Tail Fiber Detection :
  • An algorithm which searches for genes with names which have ‘tail in them’ such as ‘tail fiber protein’ or ‘putative tail fiber’ etc.
  • For making this algorithm we first made a local database using Virus-Host DB and then a sequence file of all phage tails of some prominent Resistant bacterias.
  • We wanted a sequence file containing all the phage tail sequences of a particular resistant bacteria, so we divided our thought process into two sub processes:
    • The first function will be used for getting the list of all the phages of that bacteria
    • The second function will be used for getting their particular sequences

Clustal Omega Algorithm [1] :
  • An algorithm which aims to determine the similarity in the sequence of phages(talking about TailScout here).
  • This algorithm starts by computing a rough distance matrix between each pair of sequences based on pairwise sequence alignment scores.
  • These scores are computed using the pairwise alignment parameters for DNA and protein sequences.
  • Next, the algorithm uses the neighbour-joining method with midpoint rooting to create a guide tree, which is used to generate a global alignment.
  • The guide tree serves as a rough template for clades that tend to share insertion and deletion features.

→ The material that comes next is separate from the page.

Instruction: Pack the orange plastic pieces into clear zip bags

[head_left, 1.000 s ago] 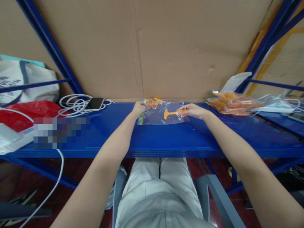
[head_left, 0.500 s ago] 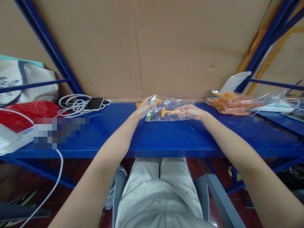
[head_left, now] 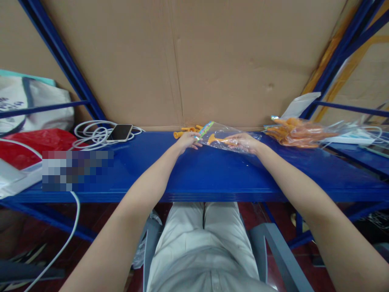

JPred Jnet Neural network model for protein production [2] :
  • Jnet is a neural network prediction algorithm that works by applying multiple sequence alignments, alongside PSI-BLAST and HMM profiles.
  • Consensus techniques are applied that predict the final secondary structure more accurately.
  • Jnet can also predict 2 state solvent exposure at 25, 5, and 0% relative exposure. Positions, where the different prediction methods do not agree, are marked as no jury positions.
  • A separate network is applied for these positions, which improves the cross-validated accuracy. A reliability index indicates which residues are predicted with high confidence.

Backend Work Flow

For deploying our web server, our institute provided us with AWS assistance.


Testing the Bugs

For checking the bugs in our codes, we made a presentation giving the gist of the software and how to run a corresponding code. We reached out to some professors, professionals through our mentor and some seniors who helped us in debugging the codes and providing us with meaningful discussions paving the way for TailScout.

Future Directions

  • Increasing the numbers of Multiple Drug-Resistant Bacteria in our phage library.
  • Incorporating protein modelling of the pyocin bacteriophage fusion protein.
  • Result Analysis of Secondary and Tertiary structure of the fusion protein.
  • Improving the result and job status retrieval process.


  1. Madeira F, Park YM, Lee J, et al. The EMBL-EBI search and sequence analysis tools APIs in 2019. Nucleic Acids Research. 2019 Jul;47(W1) :W636-W641. DOI: 10.1093/nar/gkz268.
  2. Drozdetskiy A, Cole C, Procter J, Barton GJ. JPred4: a protein secondary structure prediction server. Nucleic Acids Res. 2015 Jul 1;43(W1):W389-94. doi: 10.1093/nar/gkv332. Epub 2015 Apr 16. PMID: 25883141; PMCID: PMC4489285.